Saham Untuk Orang yang Belum Pernah Beli Saham

Apa yang salah menjadi dewasa? Rasanya bukan salah tetapi terasa serba salah. Tuntutan yang makin gila, semua orang berhasil dengan cita-cita juga cintanya. Kami yang merasa terpinggir makin terasa ada yang salah.
Satu hal yang paling terasa, hari libur terutama Sabtu-Minggu yang terasa sungguh sulit dipercaya, hening, sepi hingga Senin.
Satu hal yang terpikir, bagaimana memaksa diri untuk lebih produktif dibanding hanya berbaring di singgahsana, menyandarkan punggung pada gravitasi kasur yang sungguh kuat.
Saat ini lagi berpikir, bagaimana caranya menghasilkan uang lebih. Karena biasanya yang pas-pasannya lebih sering terpakai untuk makan di gofood. Akibat voucher yang sungguh sayang bila tidak digunakan.
Akhirnya memutuskan untuk menulis ulang di halaman pribadi biar keinget terus, yakni saham. Udah hampir setahun padahal udah daftar IPOT sama udah punya RDN. Ngikutin bigalpha, ngertisaham, dan lain sebagainya.
Tapi jadi lupa lagi karena gak pernah ngotak-ngatik, ribet cuy. Sekarang cuma punya sukuk aja karena yaudahlah ditinggal karena Cuma ikut-ikutan buat bantu negara hehe.
Berikut saya kutip dari thread BigAlphaID buat belajar lagi gimana memulai investasi saham.
1. Gunakan uang ‘dingin’ alias uang yg gak akan dipake dalam waktu dekat. Dana darurat, uang buat bayar spp semester depan, uang emergency, itu bukan ‘uang dingin’.
2. Kalau dananya udah ada, langkah selanjutnya adalah buka rekening saham di perusahaan-perusahaan sekuritas. Sama kayak nabung di bank, kita harus buka rekening bank kan? Beli saham juga kayak gitu, kita harus buka rekening di perusahaan sekuritas. (Kalau saya buka via IPOT coba cari aplikasinya di appstore atau playstore)
3. Ini bisa jadi referensi buat cari sekuritas ya https://bigalpha.id/2018/02/01/delapan-tips-memilih-perusahaan-sekuritas-broker-saham/
4. Trus, di apps perusahaan sekuritas yg udah kita install tadi, cari saham yg pengen kita beli. Cari empat digit kode saham (ticker) saham incaran kita. Contoh : BBRI (Bank BRI), TLKM (Telekomunikasi Indonesia), UNVR (Unilever), ASII (Astra International), dll. Ada sekitar 600 emiten (perusahaan terdaftar di bursa) yg kita bisa beli sahamnya. Ada 600 kode saham, pilih aja yg kita mau.

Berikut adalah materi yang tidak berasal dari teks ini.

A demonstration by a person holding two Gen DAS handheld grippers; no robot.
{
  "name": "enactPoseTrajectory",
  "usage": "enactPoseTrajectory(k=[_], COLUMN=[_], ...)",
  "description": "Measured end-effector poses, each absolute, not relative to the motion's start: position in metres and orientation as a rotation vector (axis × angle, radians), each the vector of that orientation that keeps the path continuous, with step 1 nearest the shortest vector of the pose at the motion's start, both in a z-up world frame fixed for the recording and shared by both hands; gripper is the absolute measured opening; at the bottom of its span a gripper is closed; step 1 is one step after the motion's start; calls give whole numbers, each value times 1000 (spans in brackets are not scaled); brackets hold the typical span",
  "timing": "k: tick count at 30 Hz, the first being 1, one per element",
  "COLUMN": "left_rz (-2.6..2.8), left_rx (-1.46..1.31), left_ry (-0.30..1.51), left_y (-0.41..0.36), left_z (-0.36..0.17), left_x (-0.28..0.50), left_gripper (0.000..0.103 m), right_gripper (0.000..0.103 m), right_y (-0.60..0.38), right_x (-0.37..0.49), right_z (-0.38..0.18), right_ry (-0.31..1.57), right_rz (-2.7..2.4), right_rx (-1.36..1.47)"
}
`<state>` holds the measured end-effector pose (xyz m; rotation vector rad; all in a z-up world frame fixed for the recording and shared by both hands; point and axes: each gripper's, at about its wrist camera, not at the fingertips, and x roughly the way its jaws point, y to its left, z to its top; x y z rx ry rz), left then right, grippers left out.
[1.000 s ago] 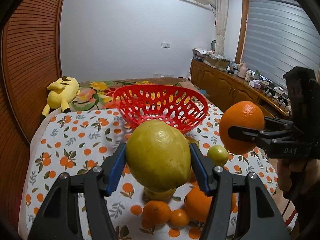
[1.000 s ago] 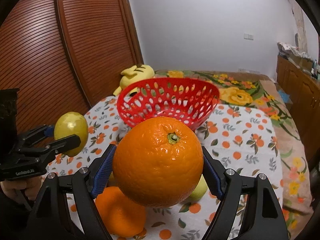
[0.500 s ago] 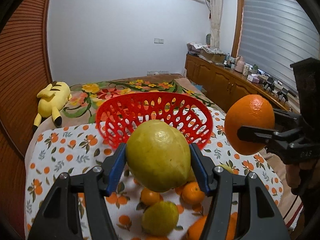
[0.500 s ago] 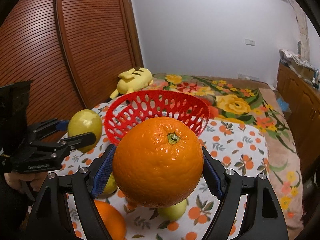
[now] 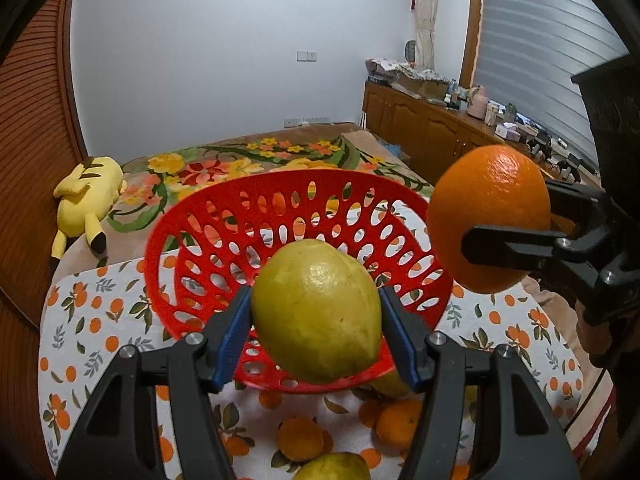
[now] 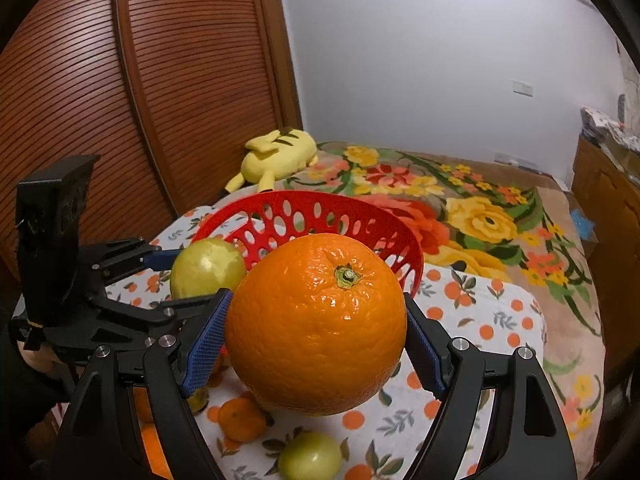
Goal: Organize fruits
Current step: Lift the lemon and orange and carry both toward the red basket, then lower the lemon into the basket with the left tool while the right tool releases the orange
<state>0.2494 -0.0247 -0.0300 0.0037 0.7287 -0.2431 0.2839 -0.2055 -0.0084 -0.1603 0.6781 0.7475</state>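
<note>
L tongs (image 5: 316, 330): closed on a big yellow-green citrus, lemon-like (image 5: 318, 312), blue pads at its widest girth, both sides. Fruit sits fully betw. the fingers, off the surface, in front of and just above the near rim of the red basket (image 5: 192, 216). Exact species unclear; pebbly skin.

R tongs (image 6: 316, 332): closed on a large orange (image 6: 316, 332), stem end up and tipped toward cam. Pads at the equator, L and R. Orange held in the air, near side of the basket, not yet over the bowl as far as I can judge. From L cam the orange (image 5: 490, 220) hangs just beside basket's right rim.

Handling (judgement):
- Orange: fairly heavy for size, firm, rind slightly waxy w/ glare spots, so could slip if grip relaxes. Round = rolls on release. Grip across the middle looks right.
- Lemon-like fruit: firm, oblong, dimpled skin gives better purchase. Taper toward ends, so hold at the fat middle, as now.
- Neither fragile, but a high drop could bruise; basket is thin perforated plastic, light, may skid or tip on the cloth.

Basket: appears empty inside, stands on a bed w/ orange-print cloth (image 5: 80, 320).

Still loose on cloth: small mandarins (image 5: 300, 438), another yellow-green fruit (image 5: 336, 468) at bottom edge, small green fruit (image 6: 310, 460) in R cam.

Yellow plush toy (image 5: 86, 196) lies well beyond basket, not involved.
</note>
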Motion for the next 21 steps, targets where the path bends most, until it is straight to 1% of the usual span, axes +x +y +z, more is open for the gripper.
enactPoseTrajectory(k=[13,21], left_rz=[-250,-231], left_rx=[36,12], left_ry=[786,801], left_y=[-26,-12], left_z=[-48,-50], left_x=[270,280], left_gripper=[62,63], right_gripper=[82,82], right_y=[-184,-174], right_x=[314,333], right_z=[-27,-37], right_ry=[704,719], right_rz=[789,794], right_rx=[-225,-253])
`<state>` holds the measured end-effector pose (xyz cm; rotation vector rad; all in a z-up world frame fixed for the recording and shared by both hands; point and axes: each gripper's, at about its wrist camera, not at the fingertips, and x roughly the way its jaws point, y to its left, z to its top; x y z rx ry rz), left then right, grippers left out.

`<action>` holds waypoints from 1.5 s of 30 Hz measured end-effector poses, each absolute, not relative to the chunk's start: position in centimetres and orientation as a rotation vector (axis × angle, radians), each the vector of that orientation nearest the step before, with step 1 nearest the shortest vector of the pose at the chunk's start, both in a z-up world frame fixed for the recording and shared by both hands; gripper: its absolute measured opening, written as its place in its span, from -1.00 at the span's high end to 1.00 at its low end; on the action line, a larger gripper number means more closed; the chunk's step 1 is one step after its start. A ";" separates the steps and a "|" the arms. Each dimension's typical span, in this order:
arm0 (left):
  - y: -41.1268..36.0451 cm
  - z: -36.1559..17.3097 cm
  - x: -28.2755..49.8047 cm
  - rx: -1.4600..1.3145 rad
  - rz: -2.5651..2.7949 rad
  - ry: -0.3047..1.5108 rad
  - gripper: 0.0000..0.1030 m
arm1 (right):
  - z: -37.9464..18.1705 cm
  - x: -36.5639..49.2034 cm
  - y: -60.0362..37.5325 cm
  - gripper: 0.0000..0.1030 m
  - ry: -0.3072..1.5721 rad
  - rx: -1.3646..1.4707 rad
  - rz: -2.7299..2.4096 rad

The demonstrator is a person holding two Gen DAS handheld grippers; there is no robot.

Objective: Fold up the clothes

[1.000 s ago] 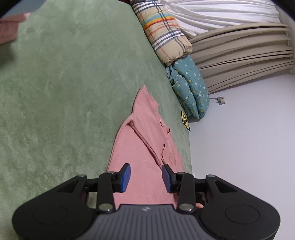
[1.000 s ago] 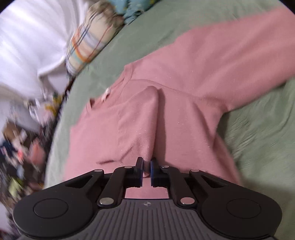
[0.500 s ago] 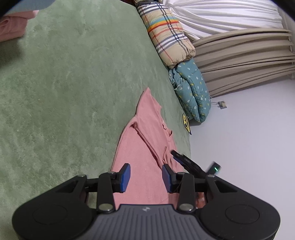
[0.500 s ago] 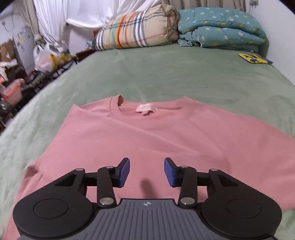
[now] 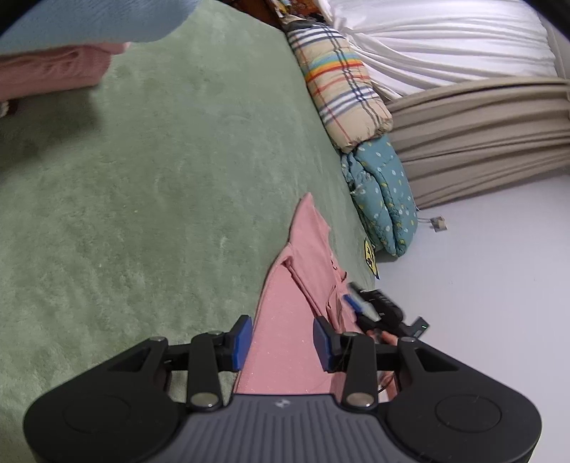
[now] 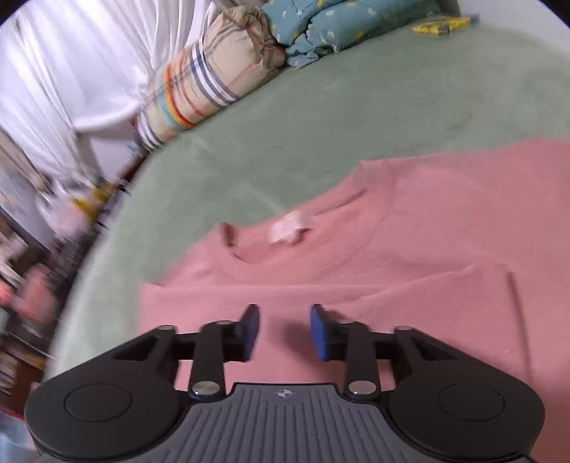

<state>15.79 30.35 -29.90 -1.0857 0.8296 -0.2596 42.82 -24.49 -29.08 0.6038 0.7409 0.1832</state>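
Pink knit sweatshirt [image 6: 409, 256] lies spread flat on the green plush bed cover [image 5: 142, 213], neck opening and white label [image 6: 290, 229] facing up, a fold running across its near part. Right tool [image 6: 284, 333] hovers just above the near pink cloth; its jaws have just been opening and now stand apart, with nothing between the blue pads [image 6: 317, 333]. Left tool [image 5: 283, 342] hangs over the sweatshirt's near edge [image 5: 302, 302], jaws spread, no cloth pinched; green cover shows under its left finger. In the left wrist view the right tool [image 5: 377, 310] shows blurred beside the garment's far side. At the bed's head sit a plaid striped bolster pillow [image 5: 342, 85] and a teal flowered quilt roll [image 5: 384, 203], touching each other. A small yellow card [image 6: 440, 25] lies near the quilt. White draped curtain [image 6: 71, 71] behind the pillow.
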 end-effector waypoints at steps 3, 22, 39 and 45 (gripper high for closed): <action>30.5 -30.2 15.8 -1.101 -0.255 0.825 0.29 | -27.5 42.6 -29.3 0.16 0.739 0.465 0.085; 26.0 -30.5 22.1 -1.027 -0.309 0.858 0.29 | -31.8 45.5 -32.6 0.70 0.922 0.367 0.132; 11.9 -32.1 54.9 -0.524 -0.238 0.976 0.83 | -29.1 22.2 -36.7 0.12 0.737 0.572 0.189; 11.7 -34.2 56.5 -0.557 -0.167 1.010 0.88 | -29.4 20.3 -36.6 0.12 0.739 0.615 0.190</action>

5. Minimal beli saham di bursa itu adalah 1 lot = 100 lembar. Jadi misal, kamu pengen beli saham TLKM. Tadi sore harganya Rp3.520 per lembar. Minimal yg kamu beli itu 1 lot : 100 lembar, atau seharga Rp3.520 x 100 = Rp352.000.
6. Oia, kami juga menulis ebook kuartalan berisi 20 emiten yg kami anggap undervalue. Anda bisa mendapatkannya disini: https://bigalpha.id/ebook-kuartalan/
7. Untungnya beli saham itu dari mana? Ada dua sumber
1. Dividend
2. Capital Gain
8. Dividend itu pembagian keuntungan yg dilakukan perusahaan. Misalnya di tahun 2017, perusahaan yg kita beli, mencetak laba gede di tahun 2017. Dia mau bagi2 dividend ke pemegang sahamnya, yauda kita kebagian.

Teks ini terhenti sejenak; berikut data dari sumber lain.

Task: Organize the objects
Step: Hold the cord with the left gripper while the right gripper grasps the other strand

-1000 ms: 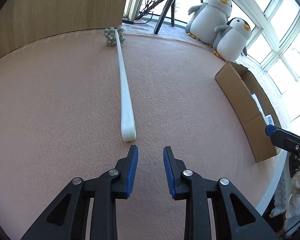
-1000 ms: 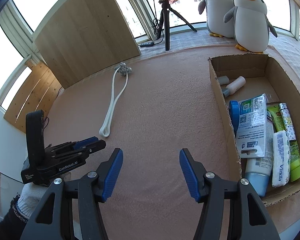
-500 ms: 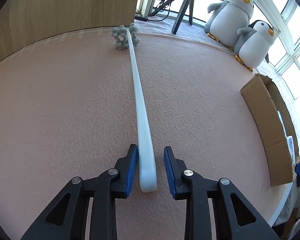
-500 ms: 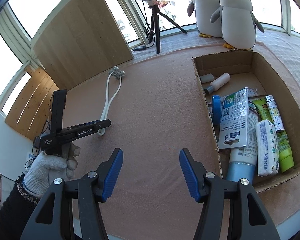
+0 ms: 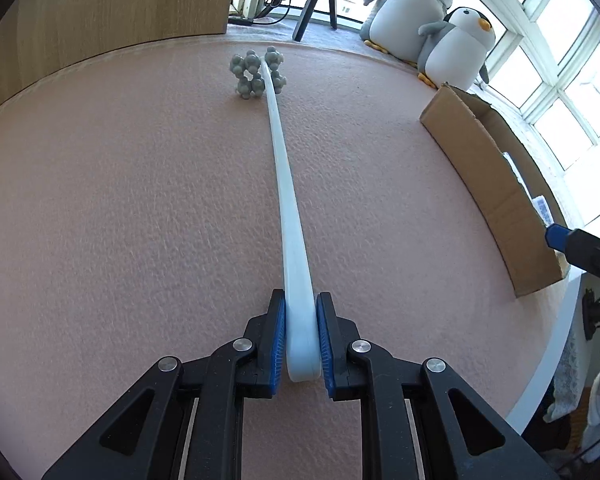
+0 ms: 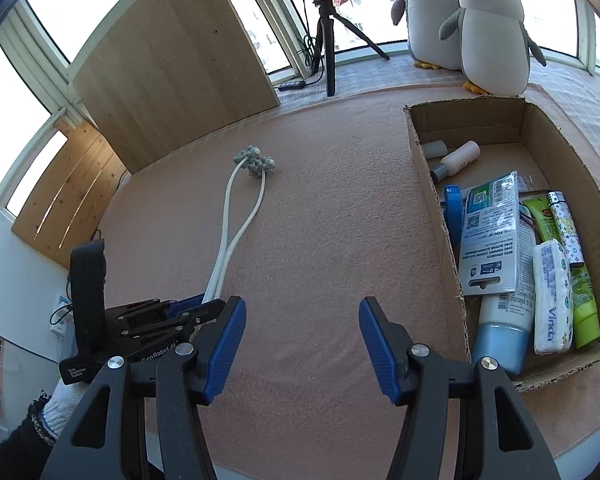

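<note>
The left claw (image 5: 301, 340) grips the near end of the white massager (image 5: 288, 216), the right claw (image 6: 302, 344) gapes empty; next, lift it rightward into the box (image 6: 436, 216).

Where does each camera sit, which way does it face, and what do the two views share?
Left wrist: on the left tool, looking along the white massager it clamps; its own fingers show.
Right wrist: on the open right tool, facing the pink mat and cardboard box; its fingers and a gloved hand show.
Shared: massager, box, plush penguins, and each view shows the other tool.
</note>
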`<control>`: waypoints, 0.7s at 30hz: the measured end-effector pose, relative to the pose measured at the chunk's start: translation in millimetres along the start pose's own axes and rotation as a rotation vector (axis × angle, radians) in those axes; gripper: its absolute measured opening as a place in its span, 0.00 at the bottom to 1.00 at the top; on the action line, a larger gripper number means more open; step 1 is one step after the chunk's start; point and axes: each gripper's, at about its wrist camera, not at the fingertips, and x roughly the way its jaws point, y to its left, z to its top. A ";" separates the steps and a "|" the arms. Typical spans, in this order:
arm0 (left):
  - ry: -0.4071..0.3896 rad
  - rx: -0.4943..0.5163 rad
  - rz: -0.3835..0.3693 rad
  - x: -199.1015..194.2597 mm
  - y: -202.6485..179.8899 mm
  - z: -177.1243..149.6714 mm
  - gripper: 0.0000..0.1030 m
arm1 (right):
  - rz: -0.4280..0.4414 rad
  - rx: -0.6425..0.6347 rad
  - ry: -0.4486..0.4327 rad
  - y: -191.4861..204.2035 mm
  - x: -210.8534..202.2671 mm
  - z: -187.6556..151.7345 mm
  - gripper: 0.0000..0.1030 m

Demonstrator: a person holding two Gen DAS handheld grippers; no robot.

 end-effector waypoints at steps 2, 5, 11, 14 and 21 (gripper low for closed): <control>0.013 0.022 -0.013 -3.0 -13.4 -12.9 0.16 | 0.004 -0.007 0.006 3.8 2.8 0.5 0.53; 0.041 0.034 -0.050 -8.8 -27.6 -24.9 0.18 | 0.006 -0.013 0.011 7.4 5.7 1.5 0.53; -0.016 0.008 -0.099 -34.8 -28.7 -5.9 0.27 | 0.002 0.008 0.009 4.7 6.0 1.3 0.53; -0.051 -0.020 -0.095 -37.5 -17.3 18.2 0.27 | -0.002 0.028 0.004 -1.0 3.6 0.6 0.53; -0.022 -0.055 -0.146 -12.0 -8.3 61.4 0.27 | -0.039 0.068 -0.030 -17.4 -13.4 -4.5 0.53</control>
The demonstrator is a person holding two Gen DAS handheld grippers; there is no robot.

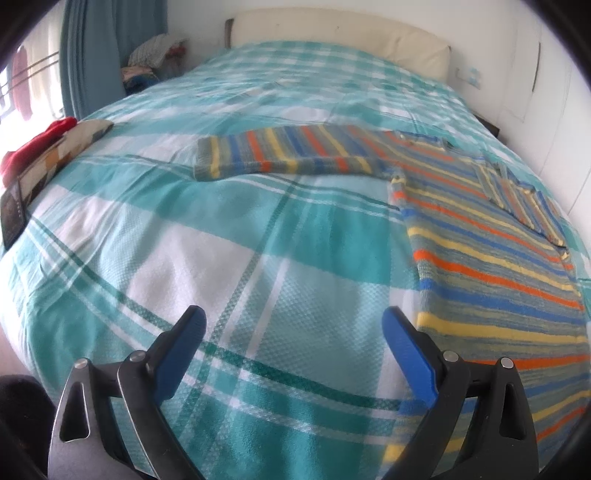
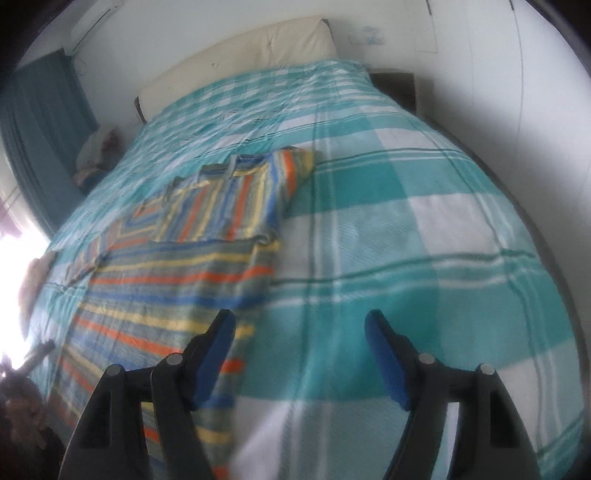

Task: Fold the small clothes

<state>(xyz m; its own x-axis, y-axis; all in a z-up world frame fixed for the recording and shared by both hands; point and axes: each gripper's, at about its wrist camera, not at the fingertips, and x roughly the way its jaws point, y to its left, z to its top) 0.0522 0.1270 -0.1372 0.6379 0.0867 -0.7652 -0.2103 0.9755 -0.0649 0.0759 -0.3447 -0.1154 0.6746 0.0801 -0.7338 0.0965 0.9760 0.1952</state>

9. Dividen itu satuannya rupiah per lembar saham. Jadi gak mesti punya banyak, mau punya 1 lot pun, tetap kebagian dividen. Contoh : dividennya Rp150 per lembar, kita punya 1 lot. Ya dapet nanti Rp150 × 100 = Rp15.000. Langsung dikirimin ke rekening saham kita.
10. Potensi keuntungan kedua : capital gain. Ketika sahamnya kita beli, harganya sudah naik. Misal, pas kita beli TLKM harganya Rp3.520 per lembar. Eh, 1 tahun kemudian naik jadi Rp5.000 per lembar. Kita jual. Selisih dari harga jual — harga beli ini namanya capital gain.